Kırklareli’de çok uzun yıllar önce Hıdrellez’in kutlandığı yerlere “Hıdırlık“ denilmekteydi. Kent merkezine 36 km. mesafedeki Azizbaba Köyü’nün yanında bulunan ve “Hıdırlık” denilen bölgede, 6 Mayıs günü Hıdrellez eğlenceleri yapılmaktaydı. Daha sonra Kırklareli il merkezine 5 km. mesafedeki Şeytandere ve Asilbeyli Deresi kenarlarında kutlamalar yapılmaya başlanmıştır. Eğlenceler 1990 yılından beri, Mayıs ayının güneşli bir hafta sonunda (genellikle ikinci haftasından itibaren) Kırklareli Belediyesi’nin organize ettiği “Karagöz Kültür, Sanat ve Kakava Şenlikleri” ismiyle, Şeytandere’de kutlanmaktadır. Hıdrellez kutlamalarının yapılacağı günden bir gün önce, yer kalmayacak endişesiyle, Şeytandere’ye çadırlar kurulur, yerler ayrılır. Şenlik kutlamalarında, Şeytandere’nin her iki yakasında yer bulmakta zorluk çekilmektedir. Kilometrelerce uzunluktaki bu alanda binlerce insan çadırlarını kurarak, yaktıkları ateşte ızgara yaparlar, çaylarını demler, yiyip içip gönüllerince doyasıya eğlenirler.
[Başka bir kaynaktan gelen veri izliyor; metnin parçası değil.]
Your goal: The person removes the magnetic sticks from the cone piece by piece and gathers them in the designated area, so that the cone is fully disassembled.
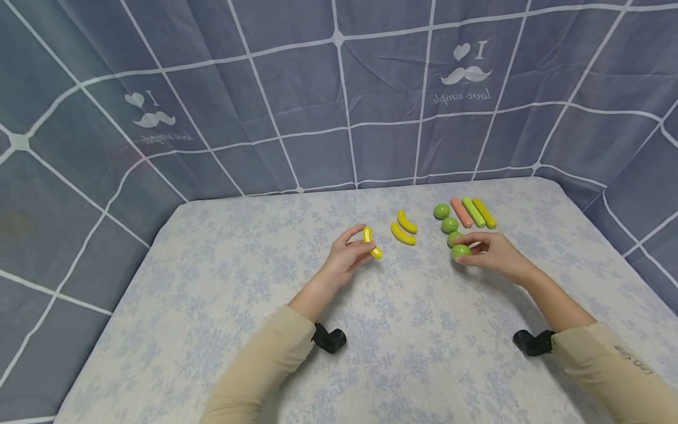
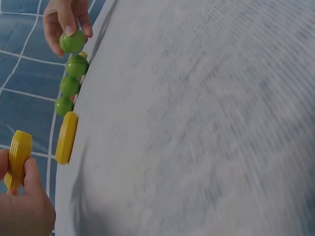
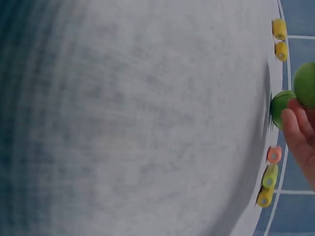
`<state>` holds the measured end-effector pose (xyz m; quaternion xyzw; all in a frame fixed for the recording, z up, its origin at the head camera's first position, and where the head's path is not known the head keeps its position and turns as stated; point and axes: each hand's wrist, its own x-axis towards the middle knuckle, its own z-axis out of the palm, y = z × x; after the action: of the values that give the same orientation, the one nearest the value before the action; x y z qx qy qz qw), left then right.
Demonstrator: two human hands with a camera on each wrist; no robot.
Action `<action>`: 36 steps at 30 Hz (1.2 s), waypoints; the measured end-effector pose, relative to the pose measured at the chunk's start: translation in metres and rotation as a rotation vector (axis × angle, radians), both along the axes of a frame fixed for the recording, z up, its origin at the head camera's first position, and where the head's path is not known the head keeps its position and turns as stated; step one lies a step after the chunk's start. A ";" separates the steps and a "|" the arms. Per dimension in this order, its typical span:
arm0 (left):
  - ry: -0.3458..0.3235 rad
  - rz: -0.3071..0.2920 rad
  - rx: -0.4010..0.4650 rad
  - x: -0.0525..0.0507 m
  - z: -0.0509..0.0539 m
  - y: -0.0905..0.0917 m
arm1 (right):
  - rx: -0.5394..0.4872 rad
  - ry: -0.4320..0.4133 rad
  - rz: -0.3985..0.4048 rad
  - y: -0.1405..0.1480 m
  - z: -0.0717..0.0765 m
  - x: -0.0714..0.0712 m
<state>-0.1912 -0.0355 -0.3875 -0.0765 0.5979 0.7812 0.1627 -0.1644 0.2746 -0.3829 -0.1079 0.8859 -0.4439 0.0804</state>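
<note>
My left hand [image 1: 339, 262] pinches a yellow toy banana [image 1: 376, 253] between thumb and fingers, holding it above the table. In the left wrist view the same banana [image 2: 18, 155] stands nearly upright in the grip. Two more toy bananas [image 1: 404, 234] lie side by side just to its right. My right hand [image 1: 498, 256] grips a round green toy fruit [image 1: 459, 251] with a seam line. In the right wrist view that green fruit [image 3: 306, 84] is raised off the table, its far side cut off by the frame. Three like it [image 1: 449, 225] form a row beyond the hand.
Behind the right hand lie an orange-pink stick [image 1: 461, 212], a light green stick [image 1: 474, 212] and a yellow stick [image 1: 484, 213], side by side. The pale patterned tablecloth [image 1: 212, 294] ends at a blue-grey checked curtain [image 1: 296, 100].
</note>
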 end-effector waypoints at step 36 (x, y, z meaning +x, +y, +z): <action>0.459 0.055 -0.896 -0.009 -0.027 0.068 | 0.151 0.028 -0.013 0.006 -0.007 -0.005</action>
<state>-0.1998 0.0324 -0.4144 0.0194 0.8925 0.4486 -0.0422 -0.1694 0.2804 -0.3900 -0.1022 0.9185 -0.3749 0.0731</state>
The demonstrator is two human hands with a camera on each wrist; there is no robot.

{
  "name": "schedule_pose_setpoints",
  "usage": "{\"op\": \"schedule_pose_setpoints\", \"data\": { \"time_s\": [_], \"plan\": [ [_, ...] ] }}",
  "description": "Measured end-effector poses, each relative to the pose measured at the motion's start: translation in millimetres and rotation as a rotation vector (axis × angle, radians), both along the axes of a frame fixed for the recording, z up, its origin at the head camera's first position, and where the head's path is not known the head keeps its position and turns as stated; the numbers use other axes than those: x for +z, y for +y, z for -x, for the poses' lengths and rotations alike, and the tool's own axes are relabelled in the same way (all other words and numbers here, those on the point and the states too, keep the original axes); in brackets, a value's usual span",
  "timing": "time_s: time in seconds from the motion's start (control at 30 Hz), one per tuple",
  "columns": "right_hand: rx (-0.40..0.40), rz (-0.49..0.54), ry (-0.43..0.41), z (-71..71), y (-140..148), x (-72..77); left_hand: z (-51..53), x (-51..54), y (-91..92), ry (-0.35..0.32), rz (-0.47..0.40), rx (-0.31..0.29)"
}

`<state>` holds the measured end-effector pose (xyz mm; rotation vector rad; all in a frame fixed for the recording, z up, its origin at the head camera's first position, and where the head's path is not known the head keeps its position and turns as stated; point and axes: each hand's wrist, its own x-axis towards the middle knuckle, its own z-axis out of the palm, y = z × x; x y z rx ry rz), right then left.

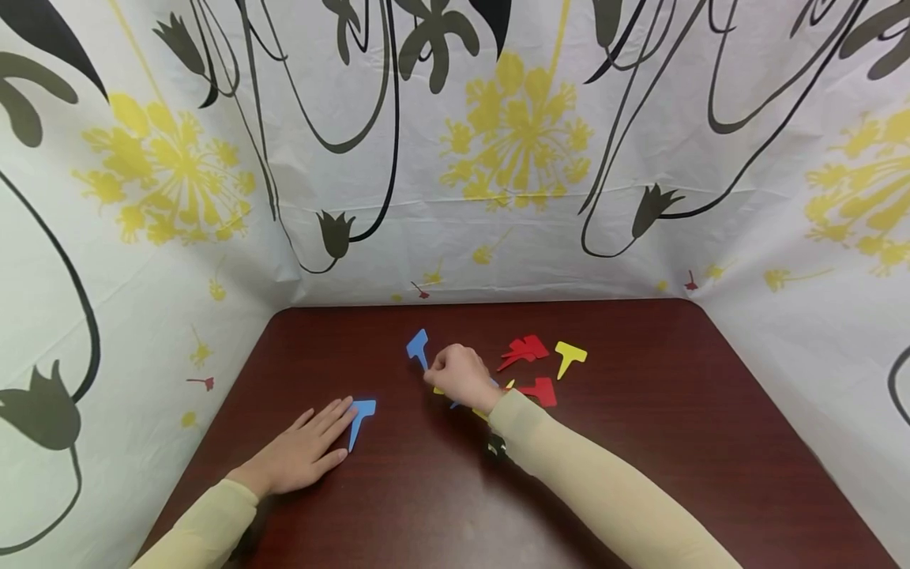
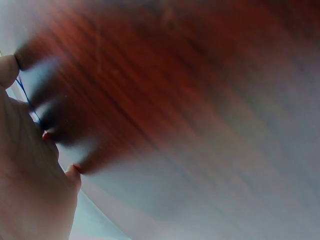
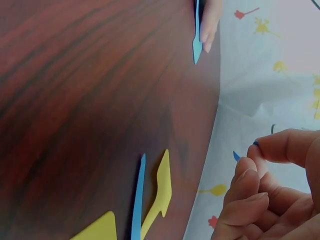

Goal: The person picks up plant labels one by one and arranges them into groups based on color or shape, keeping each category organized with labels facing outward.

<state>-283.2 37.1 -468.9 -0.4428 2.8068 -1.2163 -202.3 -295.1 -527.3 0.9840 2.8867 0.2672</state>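
We lay our left hand (image 1: 306,450) flat on the table (image 1: 675,442), fingers straight, their tips at the edge of the near blue tag (image 1: 362,411), probably so that it does not slide. With our right hand (image 1: 464,375) we pinch the far blue tag (image 1: 417,344) by its narrow stem, finger against thumb, which likely leaves its broad head free. We cannot tell whether it is off the wood. Beyond our right wrist lie overlapping red tags (image 1: 529,346) and a yellow tag (image 1: 571,352); others sit partly hidden below that hand, perhaps heaped to stay within reach.
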Motion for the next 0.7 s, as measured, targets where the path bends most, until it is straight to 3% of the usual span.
{"op": "schedule_pose_setpoints", "data": {
  "time_s": [0.2,0.7],
  "plan": [
    [0.014,-0.025,0.036,-5.6,-5,-3.1,-0.3,0.5,0.4,-0.003,0.001,0.001],
    [0.037,-0.042,0.024,-16.8,-13,-5.1,-1.7,4.2,2.3,-0.004,-0.011,0.003]
  ]
}}
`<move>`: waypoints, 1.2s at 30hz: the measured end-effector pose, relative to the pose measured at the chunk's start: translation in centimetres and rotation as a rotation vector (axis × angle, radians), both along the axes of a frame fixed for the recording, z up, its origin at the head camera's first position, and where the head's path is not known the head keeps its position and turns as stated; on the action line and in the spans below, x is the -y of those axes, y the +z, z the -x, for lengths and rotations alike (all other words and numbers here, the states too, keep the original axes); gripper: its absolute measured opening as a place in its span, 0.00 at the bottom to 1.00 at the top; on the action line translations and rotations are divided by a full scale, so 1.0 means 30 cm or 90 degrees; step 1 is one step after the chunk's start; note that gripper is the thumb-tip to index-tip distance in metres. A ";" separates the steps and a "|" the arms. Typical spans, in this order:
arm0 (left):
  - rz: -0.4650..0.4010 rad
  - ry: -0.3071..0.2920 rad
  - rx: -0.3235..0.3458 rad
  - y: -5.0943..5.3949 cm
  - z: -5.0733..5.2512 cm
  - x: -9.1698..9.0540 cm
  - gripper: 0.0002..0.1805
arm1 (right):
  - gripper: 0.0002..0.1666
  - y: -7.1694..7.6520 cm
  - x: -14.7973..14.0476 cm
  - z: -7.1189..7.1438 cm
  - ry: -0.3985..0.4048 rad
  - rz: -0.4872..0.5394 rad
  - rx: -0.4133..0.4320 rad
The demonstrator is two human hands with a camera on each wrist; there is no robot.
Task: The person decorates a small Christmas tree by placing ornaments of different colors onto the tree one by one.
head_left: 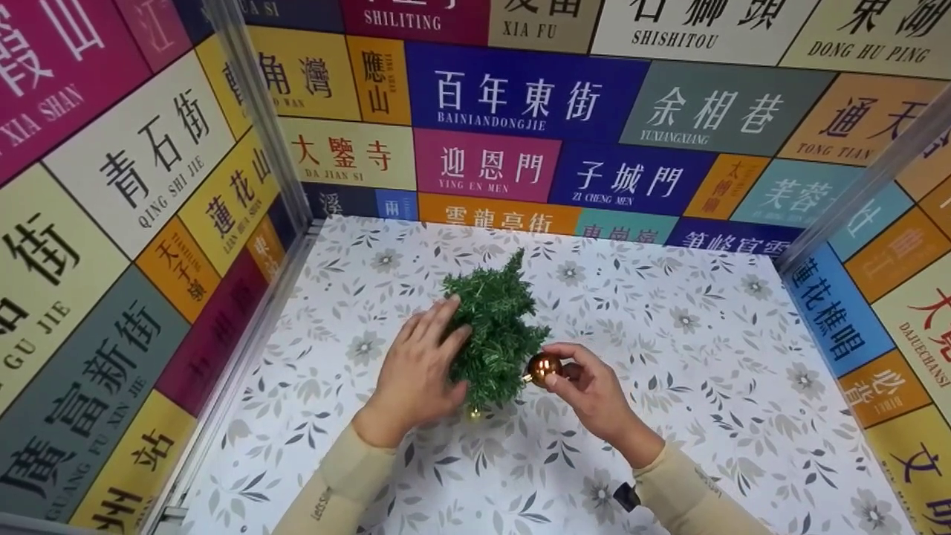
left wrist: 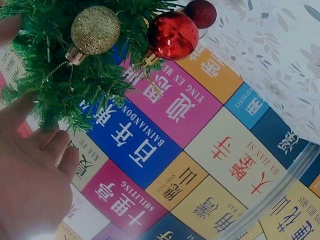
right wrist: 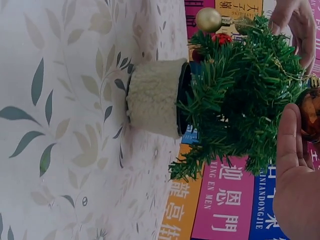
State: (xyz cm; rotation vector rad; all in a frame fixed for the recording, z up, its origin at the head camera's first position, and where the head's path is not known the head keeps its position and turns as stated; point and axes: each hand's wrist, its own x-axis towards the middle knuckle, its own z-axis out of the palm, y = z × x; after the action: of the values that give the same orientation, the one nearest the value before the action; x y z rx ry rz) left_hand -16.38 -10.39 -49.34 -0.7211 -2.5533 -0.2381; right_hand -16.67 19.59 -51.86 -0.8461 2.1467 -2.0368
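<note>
A small artificial Christmas tree stands in the middle of the table, its pale, rough-textured pot visible in the right wrist view. My left hand touches the tree's left side, fingers extended among the branches. My right hand pinches a shiny copper-brown bauble between thumb and fingers, close to the tree's right side. A gold loop trails from its cap towards the branches; whether it catches on them I cannot tell. A glittery gold bauble, a shiny red bauble and a dark red bauble hang on the tree.
The table has a white leaf-and-flower covering. Panels with colourful place-name signs stand behind it and on both sides, joined by metal corner posts. A small dark object sits by the right sleeve.
</note>
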 end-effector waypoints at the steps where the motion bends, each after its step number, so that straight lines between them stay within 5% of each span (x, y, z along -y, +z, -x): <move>1: -0.004 -0.005 -0.008 0.001 -0.003 -0.005 0.40 | 0.23 0.005 0.006 -0.005 -0.004 -0.002 -0.006; 8: -0.058 -0.078 -0.087 0.003 -0.026 -0.058 0.29 | 0.22 0.033 0.035 -0.029 -0.013 -0.014 -0.038; 16: -0.125 -0.144 -0.129 -0.030 -0.049 -0.131 0.27 | 0.21 -0.005 0.036 -0.027 0.002 0.021 -0.012; 23: -0.205 -0.158 -0.167 -0.047 -0.053 -0.163 0.16 | 0.21 -0.013 0.042 -0.038 0.003 0.012 -0.005; 36: -0.273 -0.141 -0.140 -0.048 -0.063 -0.179 0.04 | 0.20 0.072 0.065 -0.087 0.008 -0.012 -0.029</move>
State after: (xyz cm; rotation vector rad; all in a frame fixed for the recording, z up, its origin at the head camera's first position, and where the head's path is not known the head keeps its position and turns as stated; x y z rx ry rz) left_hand -14.48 -5.04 -50.77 -0.8066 -2.1123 -0.7134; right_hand -14.06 17.63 -49.70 -0.9086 2.1749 -2.0076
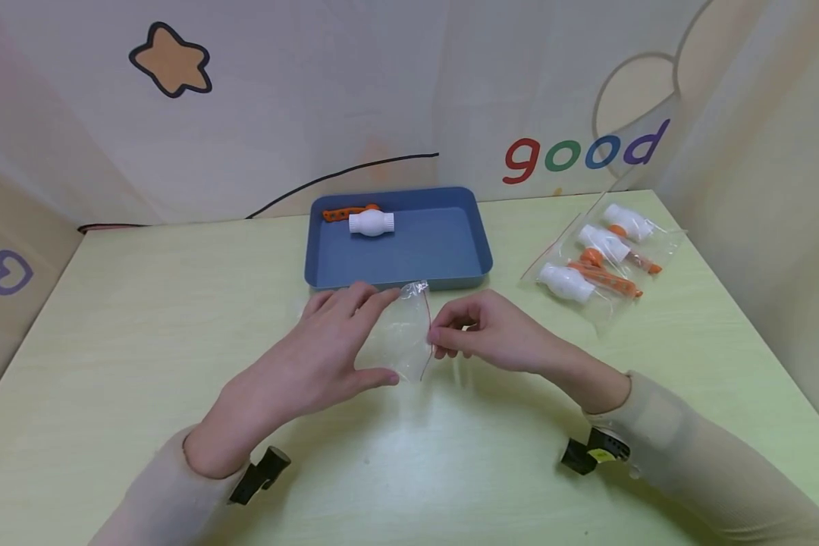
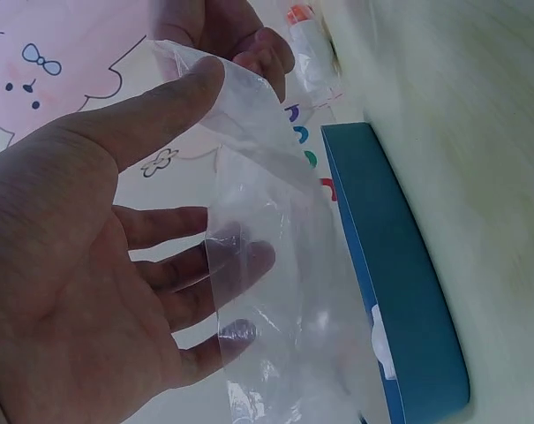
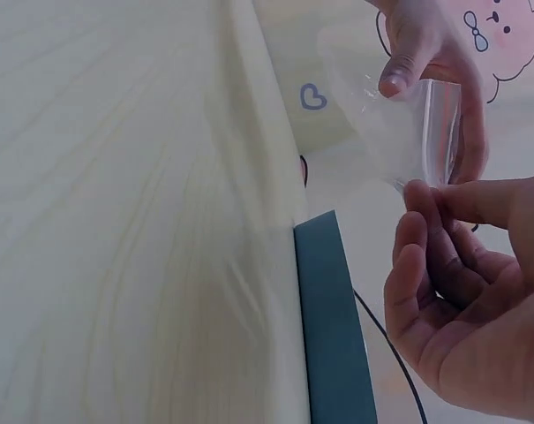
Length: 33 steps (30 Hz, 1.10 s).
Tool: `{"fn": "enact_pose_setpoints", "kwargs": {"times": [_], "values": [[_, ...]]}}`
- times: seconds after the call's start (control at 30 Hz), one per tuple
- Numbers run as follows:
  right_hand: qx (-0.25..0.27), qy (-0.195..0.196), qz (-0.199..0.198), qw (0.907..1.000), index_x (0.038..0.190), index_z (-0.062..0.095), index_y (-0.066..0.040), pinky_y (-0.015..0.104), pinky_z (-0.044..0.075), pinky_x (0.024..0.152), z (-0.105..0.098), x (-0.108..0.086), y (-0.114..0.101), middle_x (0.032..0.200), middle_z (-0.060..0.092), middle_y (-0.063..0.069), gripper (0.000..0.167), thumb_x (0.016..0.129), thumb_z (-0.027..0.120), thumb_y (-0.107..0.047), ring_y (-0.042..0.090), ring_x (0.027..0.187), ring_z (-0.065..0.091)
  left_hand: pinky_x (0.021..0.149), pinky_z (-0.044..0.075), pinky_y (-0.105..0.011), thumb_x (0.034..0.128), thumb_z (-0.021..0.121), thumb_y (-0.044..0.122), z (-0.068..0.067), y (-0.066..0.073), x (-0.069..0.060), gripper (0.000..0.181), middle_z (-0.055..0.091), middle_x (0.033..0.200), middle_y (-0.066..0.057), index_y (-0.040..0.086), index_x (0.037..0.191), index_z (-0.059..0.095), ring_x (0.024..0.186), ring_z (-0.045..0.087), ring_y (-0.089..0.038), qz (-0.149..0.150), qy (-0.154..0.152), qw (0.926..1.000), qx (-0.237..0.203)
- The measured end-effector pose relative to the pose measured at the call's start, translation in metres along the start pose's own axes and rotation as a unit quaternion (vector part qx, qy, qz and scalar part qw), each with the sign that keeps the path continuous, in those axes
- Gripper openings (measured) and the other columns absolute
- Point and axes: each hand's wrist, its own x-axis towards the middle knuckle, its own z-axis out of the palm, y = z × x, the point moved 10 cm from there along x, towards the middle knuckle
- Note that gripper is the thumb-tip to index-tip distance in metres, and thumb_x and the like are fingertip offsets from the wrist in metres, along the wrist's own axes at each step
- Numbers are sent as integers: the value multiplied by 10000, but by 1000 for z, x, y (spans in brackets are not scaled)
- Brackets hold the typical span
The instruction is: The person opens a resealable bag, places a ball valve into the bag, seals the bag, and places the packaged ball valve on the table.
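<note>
A clear zip-lock bag point(image 1: 403, 334) with a red line along its mouth is held up between the two hands, in front of the tray. My right hand point(image 1: 494, 330) pinches its red-lined edge between thumb and fingertips; the right wrist view shows that pinch at the bag's corner. Spread around the other side is my left hand point(image 1: 321, 349). In the left wrist view its thumb touches the plastic film point(image 2: 275, 177), while the fairly straight fingers show through from behind. I see nothing inside this bag.
A blue tray point(image 1: 416, 283) behind the hands holds a white ribbed-end piece point(image 1: 371, 223) and an orange perforated strip point(image 1: 341, 214). To the right lies a larger clear bag point(image 1: 604, 315) with several white and orange pieces. A printed curtain point(image 1: 355, 91) stands behind the table.
</note>
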Motion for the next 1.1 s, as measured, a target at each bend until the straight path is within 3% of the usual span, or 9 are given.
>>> {"fn": "enact_pose_setpoints", "kwargs": {"times": [0.23, 0.43, 0.53, 0.7, 0.77, 0.9, 1.1], "values": [[253, 90, -60, 9996, 1022, 728, 1, 321, 522, 693, -1, -1, -4, 849, 692, 83, 159, 1011, 672, -148, 291, 823, 621, 1107, 306, -542, 801, 900, 401, 4, 0, 1, 949, 539, 1249, -94, 4, 1522, 428, 1118, 558, -238, 12, -103, 9999, -48], [381, 113, -151, 9991, 996, 731, -31, 340, 530, 684, 0, -1, -5, 852, 681, 96, 124, 1011, 675, -140, 382, 840, 612, 1166, 231, -575, 817, 856, 502, 9, -2, 2, 951, 508, 1398, -107, 38, 1525, 423, 1311, 474, -274, -97, -269, 9985, -465], [406, 109, -201, 9989, 984, 731, -47, 368, 544, 691, 0, -1, -7, 860, 683, 99, 115, 1012, 675, -143, 433, 851, 606, 1170, 222, -573, 891, 784, 505, 10, -2, 3, 745, 476, 1438, -109, 70, 1428, 507, 1357, 436, -280, -119, -170, 9972, -725], [453, 101, -321, 9984, 972, 727, -38, 364, 544, 690, 2, -1, -11, 862, 686, 98, 123, 1013, 676, -142, 467, 854, 601, 1082, 282, -549, 955, 734, 438, 8, 1, 4, 316, 487, 1263, -53, 172, 1093, 635, 1203, 465, -263, -49, 297, 9952, -933], [458, 109, -392, 9981, 962, 724, -24, 365, 539, 683, 3, -2, -13, 850, 685, 93, 132, 1009, 680, -139, 464, 846, 605, 1055, 288, -537, 942, 749, 442, 8, 2, 5, 259, 496, 1235, -49, 211, 991, 643, 1191, 449, -259, -57, 400, 9941, -1003], [470, 103, -492, 9976, 945, 721, -15, 377, 526, 671, 6, -2, -15, 833, 683, 86, 132, 1003, 687, -129, 460, 840, 611, 1081, 283, -563, 945, 750, 414, 12, 6, 6, 202, 547, 1291, -95, 249, 884, 652, 1316, 422, -281, -2, 415, 9926, -1145], [425, 62, -448, 9981, 945, 734, -53, 353, 531, 679, 7, -2, -14, 851, 709, 70, 110, 1004, 684, -131, 440, 855, 619, 1081, 292, -659, 988, 702, 253, 16, 14, 7, 94, 639, 1229, -76, 231, 897, 708, 1416, 398, -304, 314, 302, 9899, -1346]]}}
Köprüye yakın bir yere kurulan sahnede ünlü sanatçılar tarafından konserler verilir, davul ve zurnalar eşliğinde çeşitli oyunlar tertip edilir.Gün sonunda da bu etkinliğe katılanlar mutlu ve keyifli bir gün geçirmenin mutluluğu içinde evlerine şen şakrak mutlu şekilde gider.